Comparison with Other Codes
- vs DFTB+: DFTB+ has broader ground state features (transport, periodic); DFTBaby is superior for excited state dynamics (FSSH implementation is more focal).
- vs Gaussian/Turbomole: DFTBaby provides ~100-1000x speedup for similar qualitative photochemistry, enabling sampling.
- vs Newton-X: DFTBaby is an engine that can run dynamics natively; Newton-X is a driver that usually calls an engine.
- Unique strength: Seamless integration of efficient TD-DFTB gradients with surface hopping.
Application Areas
- Photo-stability: mechanisms of DNA/Protein photodamage.
- Solar Cells: Charge separation dynamics in organic photovoltaics.
- Fluorescent Probes: Tuning emission properties of dye molecules.
- Photoswitches: Isomerization dynamics of azobenzene/stilbene derivatives.
Best Practices
- Basis Set: Always use
3ob or specifically tuned parameters for organics.

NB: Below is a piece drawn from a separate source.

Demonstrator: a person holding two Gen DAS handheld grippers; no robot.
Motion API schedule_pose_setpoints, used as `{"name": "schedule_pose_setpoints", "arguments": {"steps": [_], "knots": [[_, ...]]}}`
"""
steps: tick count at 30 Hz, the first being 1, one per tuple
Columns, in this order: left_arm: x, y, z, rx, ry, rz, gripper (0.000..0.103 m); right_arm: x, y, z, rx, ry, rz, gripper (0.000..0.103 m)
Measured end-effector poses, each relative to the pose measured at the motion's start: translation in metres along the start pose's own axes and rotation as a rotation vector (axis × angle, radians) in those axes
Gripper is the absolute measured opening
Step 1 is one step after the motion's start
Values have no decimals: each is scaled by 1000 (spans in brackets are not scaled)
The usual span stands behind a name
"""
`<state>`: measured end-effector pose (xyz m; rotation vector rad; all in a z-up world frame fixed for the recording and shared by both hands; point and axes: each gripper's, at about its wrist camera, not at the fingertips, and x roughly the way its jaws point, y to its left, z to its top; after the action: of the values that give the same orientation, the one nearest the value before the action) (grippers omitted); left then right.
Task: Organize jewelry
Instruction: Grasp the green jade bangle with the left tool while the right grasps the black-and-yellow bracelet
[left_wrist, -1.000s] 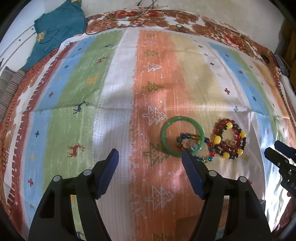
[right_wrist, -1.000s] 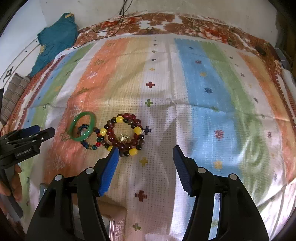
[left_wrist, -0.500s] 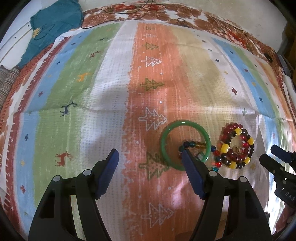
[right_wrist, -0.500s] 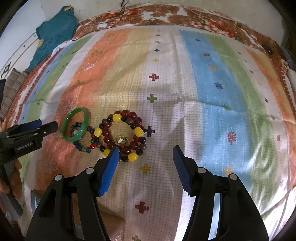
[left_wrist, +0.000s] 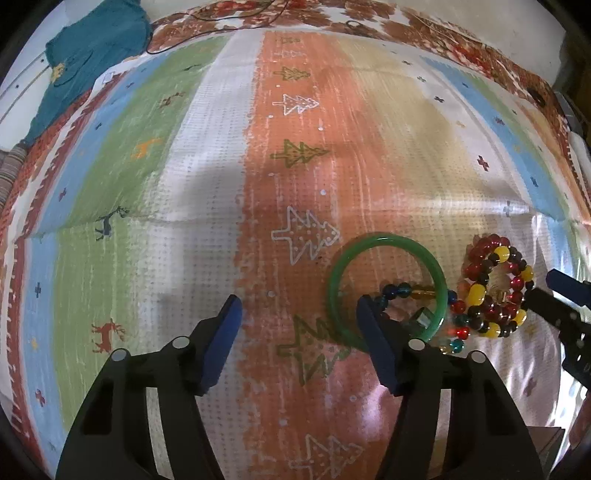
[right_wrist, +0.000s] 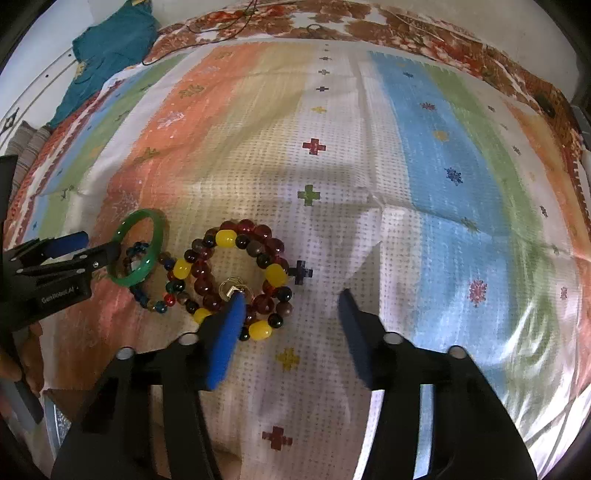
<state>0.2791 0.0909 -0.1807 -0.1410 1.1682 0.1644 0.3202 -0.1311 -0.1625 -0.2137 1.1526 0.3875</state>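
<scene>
Both my grippers, left (left_wrist: 297, 334) and right (right_wrist: 291, 317), hung wide apart and empty over the striped blanket (left_wrist: 207, 206), flanking the green bangle (left_wrist: 386, 291) and beaded bracelet (right_wrist: 240, 277).

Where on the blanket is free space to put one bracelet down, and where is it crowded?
Free: the blue and green stripes right of the right gripper, and the green stripe left of the left gripper. Crowded: the green bangle, thin bead bracelet and red-yellow bead bracelet lie clustered, overlapping, between the grippers.
</scene>
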Motion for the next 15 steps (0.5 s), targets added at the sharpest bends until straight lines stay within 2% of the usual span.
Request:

- Validation: Check vertical excitation energies against high-level methods (CC2/CASPT2) for a critical geometry.
- Ensembles: Run at least 100 trajectories for statistically significant branching ratios.
Community and Support
- GitHub: Active development and issue tracking.

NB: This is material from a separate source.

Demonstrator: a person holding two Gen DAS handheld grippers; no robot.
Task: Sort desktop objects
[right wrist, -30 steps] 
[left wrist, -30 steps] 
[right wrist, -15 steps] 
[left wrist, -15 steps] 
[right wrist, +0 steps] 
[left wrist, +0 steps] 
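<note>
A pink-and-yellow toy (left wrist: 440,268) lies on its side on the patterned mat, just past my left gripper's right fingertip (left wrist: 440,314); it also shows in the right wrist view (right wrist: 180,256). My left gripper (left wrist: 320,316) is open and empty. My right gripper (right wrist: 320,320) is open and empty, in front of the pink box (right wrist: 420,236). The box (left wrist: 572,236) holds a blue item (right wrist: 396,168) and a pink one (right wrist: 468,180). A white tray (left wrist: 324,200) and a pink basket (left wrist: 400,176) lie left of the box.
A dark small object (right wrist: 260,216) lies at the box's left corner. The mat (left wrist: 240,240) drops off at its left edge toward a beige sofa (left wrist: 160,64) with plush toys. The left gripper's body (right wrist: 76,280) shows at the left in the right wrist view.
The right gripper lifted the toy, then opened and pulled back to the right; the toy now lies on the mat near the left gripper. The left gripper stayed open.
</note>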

- Primary Developer: Alexander Humeniuk.
Verification & Sources
Primary sources:
- Repository: https://github.com/humeniuka/DFTBaby
- A. Humeniuk et al., "DFTBaby: A software package for non-adiabatic molecular dynamics...", J. Comp. Chem. (cited in repo).
Verification status: ✅ VERIFIED
- Source code: OPEN (GPLv3)
- Capabilities: Verified via documentation of modules.